Cognitive skills are essential; metacognitive skills, sometimes known as “non-routine analytical skills,” are becoming so. Technology influences the demands for the types and levels of skills needed for the future. Over recent decades, workers have been replaced by computer-controlled equipment in a wide range of jobs that consist of routine tasks. Most routine works that revolve around performing repetitive motions have since been automated. Nevertheless, this has also opened up new employment opportunities for workers with non-routine cognitive skills, such as creativity, and social and emotional skills. Workers in jobs that require originality are substantially less likely to see themselves replaced. Education should therefore focus on imparting “fusion skills,” the combination of creative, entrepreneurial, and technical skills that enable workers to shift into new occupations as they emerge.
With classrooms and workplaces becoming more diverse, social and emotional skills are becoming increasingly essential. This is particularly true of those related to cognitive skills — like “empathy,” which calls for “perspective-taking” — to acknowledge and respond to these global connections. This is why this particular set of skills is known as global competence; They are a prerequisite for applying cognitive skills, and subsequently successful participation and performance. Despite cognitive skills being long regarded as the most significant determinant of success in employment, social and emotional skills have been found to be equally substantial, directly affecting an individual’s future employment — if not more so. Education should therefore foster attitudes and values, such as empathy and respect for others as individuals, that learners need in order to be more inclusive.

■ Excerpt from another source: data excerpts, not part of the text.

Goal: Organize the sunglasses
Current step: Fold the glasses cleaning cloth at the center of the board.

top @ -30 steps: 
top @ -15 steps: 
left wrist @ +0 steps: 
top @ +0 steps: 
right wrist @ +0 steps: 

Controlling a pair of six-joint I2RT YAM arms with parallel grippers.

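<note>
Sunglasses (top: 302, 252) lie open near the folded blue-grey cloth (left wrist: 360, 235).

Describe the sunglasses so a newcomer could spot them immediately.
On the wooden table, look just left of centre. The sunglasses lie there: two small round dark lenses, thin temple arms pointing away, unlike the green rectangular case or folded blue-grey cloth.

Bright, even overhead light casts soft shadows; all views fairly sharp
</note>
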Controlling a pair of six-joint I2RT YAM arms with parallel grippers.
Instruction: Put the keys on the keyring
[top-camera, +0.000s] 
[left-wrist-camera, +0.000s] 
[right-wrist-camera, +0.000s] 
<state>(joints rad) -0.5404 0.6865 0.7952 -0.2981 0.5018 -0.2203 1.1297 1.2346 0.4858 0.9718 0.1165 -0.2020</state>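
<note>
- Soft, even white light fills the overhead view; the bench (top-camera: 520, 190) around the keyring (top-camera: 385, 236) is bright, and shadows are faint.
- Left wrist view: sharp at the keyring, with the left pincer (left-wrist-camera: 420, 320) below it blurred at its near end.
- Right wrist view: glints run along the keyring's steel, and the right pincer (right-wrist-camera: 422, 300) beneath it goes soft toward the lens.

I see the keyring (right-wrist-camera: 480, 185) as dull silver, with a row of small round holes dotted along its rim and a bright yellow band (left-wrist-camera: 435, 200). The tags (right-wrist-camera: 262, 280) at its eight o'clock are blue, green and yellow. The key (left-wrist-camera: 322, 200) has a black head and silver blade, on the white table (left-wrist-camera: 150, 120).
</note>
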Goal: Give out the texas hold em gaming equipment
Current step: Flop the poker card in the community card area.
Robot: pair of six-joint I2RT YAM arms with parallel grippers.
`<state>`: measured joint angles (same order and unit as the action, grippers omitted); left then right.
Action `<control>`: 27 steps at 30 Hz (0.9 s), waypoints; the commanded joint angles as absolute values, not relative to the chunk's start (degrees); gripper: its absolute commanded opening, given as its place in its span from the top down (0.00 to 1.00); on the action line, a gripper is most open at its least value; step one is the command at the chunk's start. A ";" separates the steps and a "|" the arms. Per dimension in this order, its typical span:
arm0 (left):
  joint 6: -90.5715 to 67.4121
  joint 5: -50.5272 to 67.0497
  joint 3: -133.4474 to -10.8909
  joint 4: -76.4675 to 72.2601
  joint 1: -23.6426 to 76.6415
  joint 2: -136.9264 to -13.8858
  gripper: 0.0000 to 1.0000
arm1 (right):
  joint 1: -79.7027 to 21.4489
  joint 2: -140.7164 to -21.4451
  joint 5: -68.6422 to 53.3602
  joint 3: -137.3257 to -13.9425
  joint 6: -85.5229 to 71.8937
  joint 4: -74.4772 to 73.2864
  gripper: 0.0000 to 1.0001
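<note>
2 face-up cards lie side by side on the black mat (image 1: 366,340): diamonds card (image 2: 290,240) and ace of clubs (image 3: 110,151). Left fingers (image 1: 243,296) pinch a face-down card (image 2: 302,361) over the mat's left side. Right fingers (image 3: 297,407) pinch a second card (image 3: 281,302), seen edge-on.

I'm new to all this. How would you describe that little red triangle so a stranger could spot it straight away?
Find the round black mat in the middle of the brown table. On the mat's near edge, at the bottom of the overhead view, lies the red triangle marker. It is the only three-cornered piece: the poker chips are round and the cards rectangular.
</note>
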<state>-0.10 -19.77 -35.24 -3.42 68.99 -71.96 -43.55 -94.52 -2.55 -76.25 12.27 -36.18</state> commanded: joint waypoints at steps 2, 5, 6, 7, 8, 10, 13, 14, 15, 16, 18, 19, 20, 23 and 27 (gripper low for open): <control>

Not only are physical and practical skills associated with daily manual tasks, but they also are with the arts. Researchers have not yet found a similar activity conducive to the development of the cognitive capacity of children in the same ways, to the same extent as arts do. There must be significant cognitive and metacognitive processes involved in acquiring physical skills in arts, as its mastery requires cognitive and metacognitive processes too. Engaging with the arts also assists in developing empathic intelligence, which enhances emotional engagement, commitment, and a sense of identification with and responsibility for others. Education should therefore incorporate arts into curricula, as these skills acquired through arts are transferable to other areas, be it developing hypotheses, visualizing past events, or predicting future ones, and the intelligence developed through arts have a positive impact on an individual’s success.
In conclusion, people need to rely even more on their uniquely — thus far — human capacity for creativity as well as the ability to “think about thinking” and “learn to learn” throughout their lives. To remain competitive, we will need to acquire new skills continually, which requires flexibility as well as a positive attitude toward lifelong learning and curiosity.